[Start of Attachment]

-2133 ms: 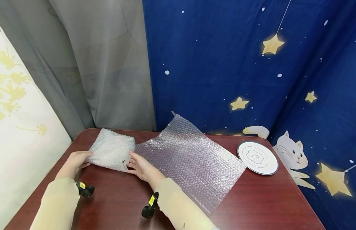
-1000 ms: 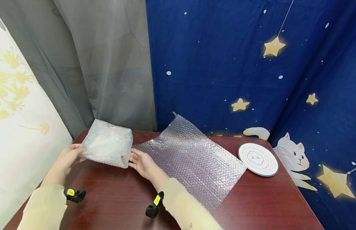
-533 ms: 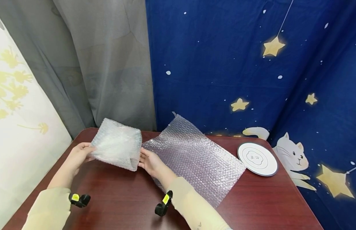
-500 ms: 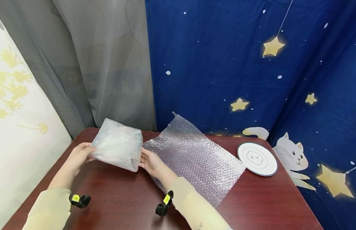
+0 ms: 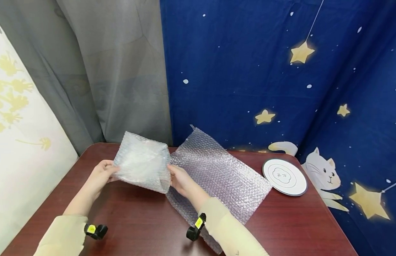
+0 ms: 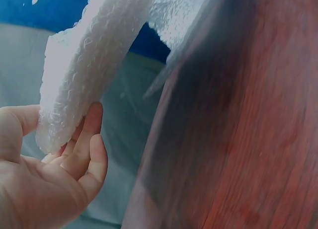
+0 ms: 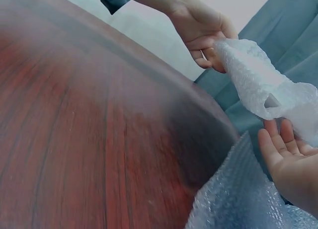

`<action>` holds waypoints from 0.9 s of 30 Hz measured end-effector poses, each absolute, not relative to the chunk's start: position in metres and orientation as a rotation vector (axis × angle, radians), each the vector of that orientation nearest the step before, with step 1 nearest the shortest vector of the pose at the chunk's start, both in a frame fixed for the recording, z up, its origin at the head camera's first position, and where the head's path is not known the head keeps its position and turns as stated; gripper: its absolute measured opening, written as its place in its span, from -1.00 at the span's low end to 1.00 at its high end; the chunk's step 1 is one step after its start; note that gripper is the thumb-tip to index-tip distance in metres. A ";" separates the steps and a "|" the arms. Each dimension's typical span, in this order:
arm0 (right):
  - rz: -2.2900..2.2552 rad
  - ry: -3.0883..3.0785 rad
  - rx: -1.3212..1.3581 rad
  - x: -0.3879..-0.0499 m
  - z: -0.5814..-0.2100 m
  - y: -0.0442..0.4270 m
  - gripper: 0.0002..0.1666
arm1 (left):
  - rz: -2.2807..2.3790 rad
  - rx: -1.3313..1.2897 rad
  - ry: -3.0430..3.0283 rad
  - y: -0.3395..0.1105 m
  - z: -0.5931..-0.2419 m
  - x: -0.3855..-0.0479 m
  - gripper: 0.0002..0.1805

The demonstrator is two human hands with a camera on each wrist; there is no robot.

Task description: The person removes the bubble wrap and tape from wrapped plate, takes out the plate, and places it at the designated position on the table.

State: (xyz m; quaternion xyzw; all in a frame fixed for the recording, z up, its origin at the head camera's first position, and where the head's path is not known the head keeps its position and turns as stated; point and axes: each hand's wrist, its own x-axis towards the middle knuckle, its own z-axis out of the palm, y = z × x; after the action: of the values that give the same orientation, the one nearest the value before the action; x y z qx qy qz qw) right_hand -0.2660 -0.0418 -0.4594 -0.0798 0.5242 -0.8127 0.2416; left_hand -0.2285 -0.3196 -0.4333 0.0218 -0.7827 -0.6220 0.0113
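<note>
Both hands hold a packet of folded bubble wrap (image 5: 142, 160) tilted above the left half of the table, its shadow falling below. What lies inside it is hidden. My left hand (image 5: 103, 174) grips the packet's left edge, thumb on top; in the left wrist view the fingers (image 6: 92, 124) support it from beneath. At the right edge my right hand (image 5: 184, 182) pinches the wrap near a loose flap. A small gap in the folds shows in the right wrist view, just above the right fingers (image 7: 271, 144). Behind the right hand spreads a loose bubble wrap sheet (image 5: 223, 174).
A white plate (image 5: 285, 177) with a dark rim and printed centre lies at the table's right, touching or nearly touching the sheet's corner. The red-brown wooden table (image 5: 146, 227) ends at grey and blue star-patterned curtains (image 5: 233, 71).
The packet has been lifted off the table, went slightly left, then moved right with both hands. It now hangs closer to the loose sheet. The plate has stayed in place.
</note>
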 end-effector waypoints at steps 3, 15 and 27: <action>-2.210 1.469 -0.193 -0.266 -0.460 -0.036 -0.52 | -1.943 0.063 -2.434 -0.312 -0.432 -0.226 -0.65; -2.146 1.610 -0.210 -0.265 -0.460 -0.014 -0.66 | -2.003 0.041 -2.385 -0.289 -0.430 -0.221 -0.70; -2.121 1.656 -0.214 -0.261 -0.457 0.007 -0.63 | -2.072 -0.015 -2.364 -0.268 -0.429 -0.215 -0.72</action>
State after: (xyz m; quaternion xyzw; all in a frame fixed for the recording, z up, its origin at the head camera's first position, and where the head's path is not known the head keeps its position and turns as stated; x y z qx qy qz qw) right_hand -0.2609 0.0070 -0.4567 -0.0775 0.5986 -0.7666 0.2192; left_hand -0.2150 -0.2681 -0.4286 -0.0048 -0.7521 -0.6591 -0.0011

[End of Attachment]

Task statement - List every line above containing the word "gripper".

Completed task -
`<action>` holds waypoints from 0.9 s of 30 Hz measured end-effector poses, each absolute, not relative to the chunk's start: position in metres and orientation as a rotation vector (axis × angle, radians), each the vector of that orientation nearest the step before, with step 1 nearest the shortest vector of the pose at the chunk's start, both in a frame fixed for the recording, z up, its origin at the head camera's first position, and where the head's path is not known the head keeps its position and turns as stated; gripper: its absolute measured opening, written as its place in its span, from -1.00 at the span's low end to 1.00 at its high end; the chunk's step 1 is one step after its start; note that gripper is the thumb-tip to index-tip distance in metres. A ";" separates the steps and a "|" the arms. Each dimension's typical span, in this order:
  - gripper: 0.0002..0.1666
  - gripper: 0.0002..0.1805

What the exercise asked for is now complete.